What to produce: Output all of the data exactly, keeping any images out of the copy.

Available data:

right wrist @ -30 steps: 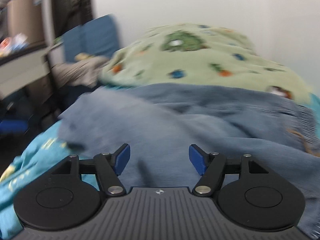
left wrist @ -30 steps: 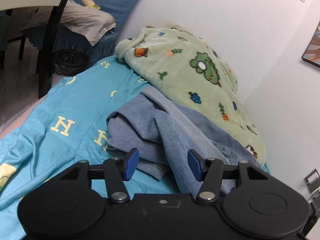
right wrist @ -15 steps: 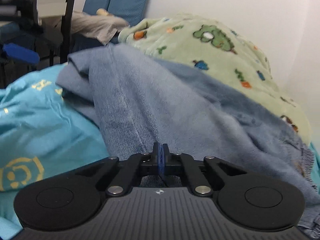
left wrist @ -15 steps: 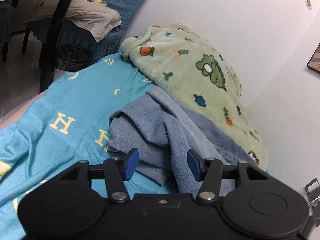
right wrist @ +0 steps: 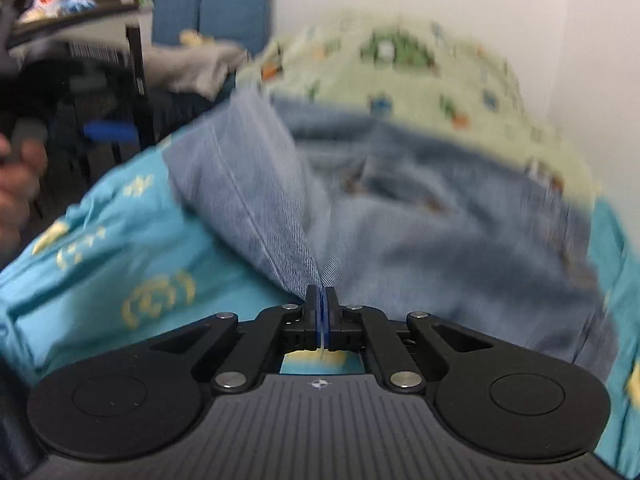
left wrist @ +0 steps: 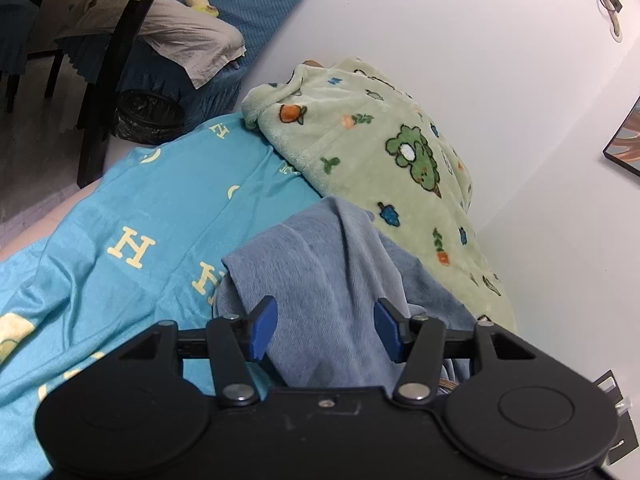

Problem solution:
right wrist @ -30 steps: 
left wrist @ -30 steps: 
right wrist @ -15 steps: 
left wrist @ -15 steps: 
right wrist @ +0 steps: 
left wrist @ +0 steps: 

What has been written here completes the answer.